Start of Block

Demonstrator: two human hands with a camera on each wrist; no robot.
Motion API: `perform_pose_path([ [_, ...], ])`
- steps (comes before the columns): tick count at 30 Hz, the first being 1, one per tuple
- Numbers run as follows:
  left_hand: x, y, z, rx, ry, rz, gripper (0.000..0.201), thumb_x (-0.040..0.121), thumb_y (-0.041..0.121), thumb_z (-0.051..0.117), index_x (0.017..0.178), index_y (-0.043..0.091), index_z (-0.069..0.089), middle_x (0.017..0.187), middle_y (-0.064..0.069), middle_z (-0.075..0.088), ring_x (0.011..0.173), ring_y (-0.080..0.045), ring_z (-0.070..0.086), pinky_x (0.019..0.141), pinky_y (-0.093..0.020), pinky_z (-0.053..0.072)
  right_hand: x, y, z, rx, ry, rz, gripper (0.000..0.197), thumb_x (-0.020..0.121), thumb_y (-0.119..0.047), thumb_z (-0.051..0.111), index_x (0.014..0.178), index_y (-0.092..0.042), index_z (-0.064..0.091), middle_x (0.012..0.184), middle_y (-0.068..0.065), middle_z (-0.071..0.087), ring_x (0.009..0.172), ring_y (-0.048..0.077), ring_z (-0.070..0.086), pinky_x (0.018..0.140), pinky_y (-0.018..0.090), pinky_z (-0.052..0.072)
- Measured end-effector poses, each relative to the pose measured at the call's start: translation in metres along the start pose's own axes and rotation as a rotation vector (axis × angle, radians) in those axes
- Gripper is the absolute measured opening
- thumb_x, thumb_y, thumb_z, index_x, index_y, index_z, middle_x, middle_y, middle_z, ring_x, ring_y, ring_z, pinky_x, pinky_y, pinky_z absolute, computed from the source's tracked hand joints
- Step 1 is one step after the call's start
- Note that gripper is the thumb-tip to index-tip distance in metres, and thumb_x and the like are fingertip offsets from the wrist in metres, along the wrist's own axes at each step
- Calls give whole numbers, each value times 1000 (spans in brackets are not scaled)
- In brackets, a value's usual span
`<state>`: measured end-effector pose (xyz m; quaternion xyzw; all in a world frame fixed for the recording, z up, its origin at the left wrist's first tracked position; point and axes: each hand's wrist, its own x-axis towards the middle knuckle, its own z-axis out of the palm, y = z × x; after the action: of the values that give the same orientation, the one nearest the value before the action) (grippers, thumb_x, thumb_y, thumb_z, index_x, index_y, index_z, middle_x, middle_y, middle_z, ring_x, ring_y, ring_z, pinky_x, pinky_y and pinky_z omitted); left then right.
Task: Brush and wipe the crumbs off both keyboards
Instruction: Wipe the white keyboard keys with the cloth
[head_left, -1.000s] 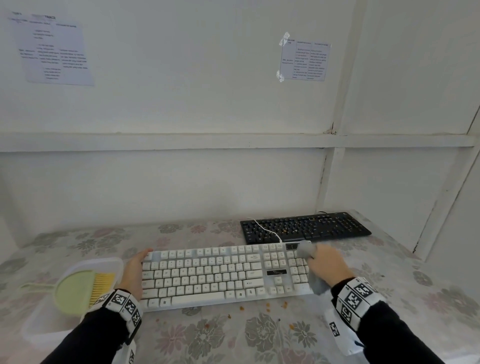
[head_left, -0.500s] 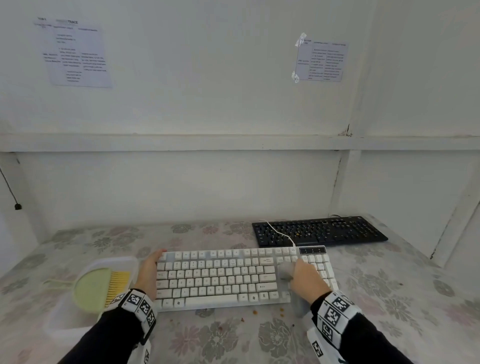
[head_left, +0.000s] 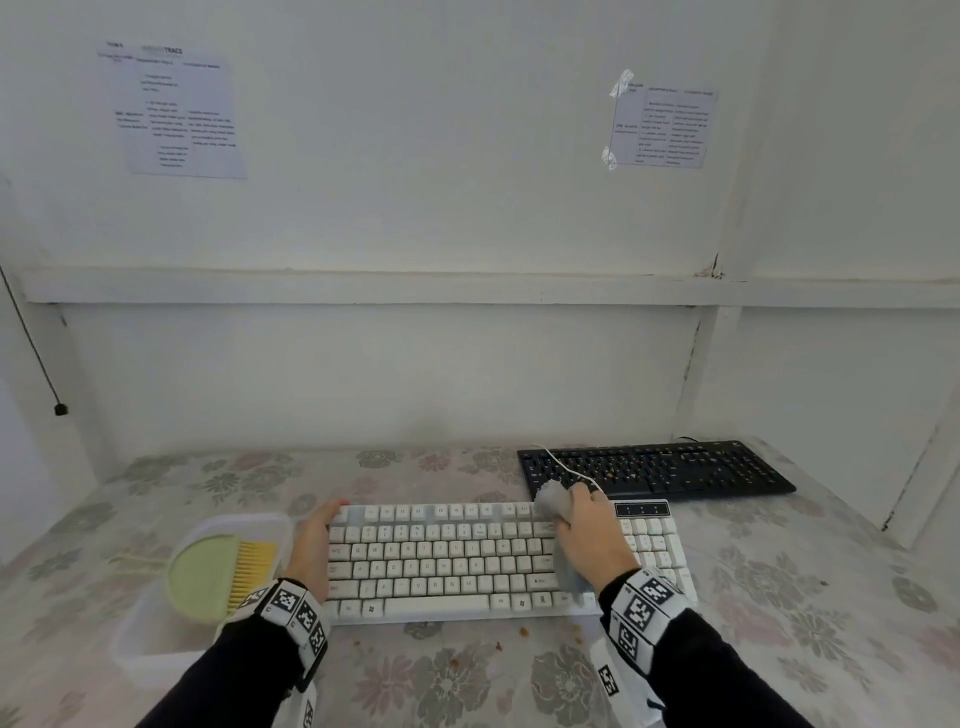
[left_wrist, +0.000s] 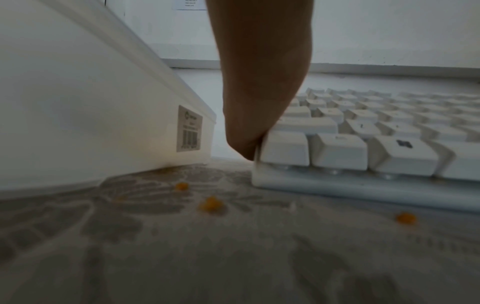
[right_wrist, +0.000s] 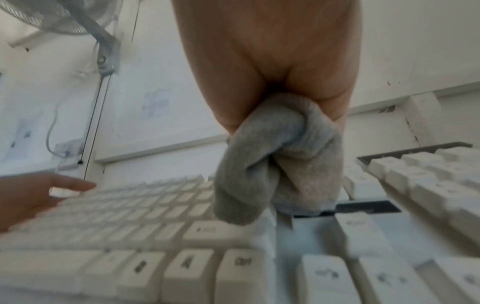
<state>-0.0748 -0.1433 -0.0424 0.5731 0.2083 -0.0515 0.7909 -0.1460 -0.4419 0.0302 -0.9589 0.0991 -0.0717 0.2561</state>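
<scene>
Right hand (head_left: 589, 530): bunches grey cloth (right_wrist: 275, 168), lower centre-right, on white keyboard (head_left: 467, 556)
Left hand (head_left: 311, 545): fingers straight, bracing keyboard's left edge
Black keyboard (head_left: 660, 470): right of centre, crumbs on keys
Risk: crumbs (left_wrist: 210, 203) pushed between keys, or smeared across table (head_left: 156, 478)

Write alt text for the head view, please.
A right hand wipes a white keyboard with a grey cloth while the left hand steadies its left end. Crumbs dot the flowered table; a black keyboard lies behind.

Soft, even daylight; wrist views blurred, edges bowed.
</scene>
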Motion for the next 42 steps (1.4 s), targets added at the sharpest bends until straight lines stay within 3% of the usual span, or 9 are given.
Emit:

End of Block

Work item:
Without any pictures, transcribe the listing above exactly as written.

Result of the exercise:
Demonstrator: two human hands with a camera on each wrist; no robot.
Motion API: `perform_pose_path([ [_, ...], ])`
- steps (comes before the columns): tick count at 30 Hz, the first being 1, one per tuple
- Numbers run as follows:
  left_hand: x, y, z, rx, ry, rz, gripper (0.000..0.201), thumb_x (-0.040..0.121), thumb_y (-0.041..0.121), thumb_z (-0.051..0.117), index_x (0.017..0.178), index_y (-0.043..0.091), index_z (-0.069..0.089), middle_x (0.017..0.187), middle_y (-0.064..0.069), middle_z (-0.075..0.088), ring_x (0.011..0.173), ring_y (-0.080..0.045), ring_z (-0.070..0.086), pinky_x (0.019..0.141), pinky_y (-0.093..0.020), pinky_z (-0.053..0.072)
  right_hand: x, y, z, rx, ry, rz, gripper (0.000..0.197), thumb_x (-0.020..0.121), thumb_y (-0.119..0.047), thumb_z (-0.051..0.111), index_x (0.014..0.178), index_y (-0.092..0.042), index_z (-0.064..0.091), middle_x (0.012..0.184), middle_y (-0.068..0.065), middle_z (-0.071..0.087), ring_x (0.009..0.172), ring_y (-0.048..0.077), ring_z (-0.070..0.086), pinky_x (0.018..0.140), pinky_y (-0.018..0.090), pinky_z (-0.052..0.072)
- Measured end-effector poses, each relative to the pose measured at the call's start: translation in metres along the start pose's own axes and rotation as a rotation vector (axis × angle, radians) in those axes
- Gripper is the absolute measured opening
- thumb_x, thumb_y, thumb_z, index_x, index_y, index_z, middle_x, middle_y, middle_z, ring_x, ring_y, ring_z, pinky_x, pinky_y, pinky_z absolute, computed from the source's tracked hand joints
- Step 1 is one step after the call's start
- Note that gripper is the thumb-tip to index-tip distance in metres, and thumb_x and the like are fingertip offsets from the wrist in metres, along the wrist's own axes at each step
- Calls give whole numbers, each value times 1000 (spans in brackets are not scaled)
- In brackets, a value's usual span
`<state>`: measured end-effector pose (xyz m; quaternion xyzw; all in a world frame fixed for the recording, z up, its origin at the left wrist's first tracked position; point and axes: each hand's wrist, its own x-axis towards the middle knuckle, its own z-axis out of the palm, y = z × x; after the action: of the values that give the same orientation, the one nearest the value before the action) (grippers, thumb_x, thumb_y, thumb_z, index_x, index_y, index_z, middle_x, middle_y, middle_z, ring_x, ring_y, ring_z, pinky_x, pinky_y and pinky_z omitted); left then right.
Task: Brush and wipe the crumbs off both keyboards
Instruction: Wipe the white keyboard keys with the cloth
[head_left, -1.000s] 
[head_left, -0.500s] 
[head_left, +0.000s] 
[left_wrist, +0.000s] 
[right_wrist, +0.000s] 
<state>-0.0748 -0.1433 -0.0424 0.5731 0.2083 -0.0515 0.7909 -0.1460 -0.4419 0.0302 -0.9589 0.0991 -0.0717 0.2561</state>
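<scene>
Right hand (head_left: 589, 530): bunches grey cloth (right_wrist: 275, 168), lower centre-right, on white keyboard (head_left: 467, 556)
Left hand (head_left: 311, 545): fingers straight, bracing keyboard's left edge
Black keyboard (head_left: 660, 470): right of centre, crumbs on keys
Risk: crumbs (left_wrist: 210, 203) pushed between keys, or smeared across table (head_left: 156, 478)

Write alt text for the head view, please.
A right hand wipes a white keyboard with a grey cloth while the left hand steadies its left end. Crumbs dot the flowered table; a black keyboard lies behind.

Soft, even daylight; wrist views blurred, edges bowed.
</scene>
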Motion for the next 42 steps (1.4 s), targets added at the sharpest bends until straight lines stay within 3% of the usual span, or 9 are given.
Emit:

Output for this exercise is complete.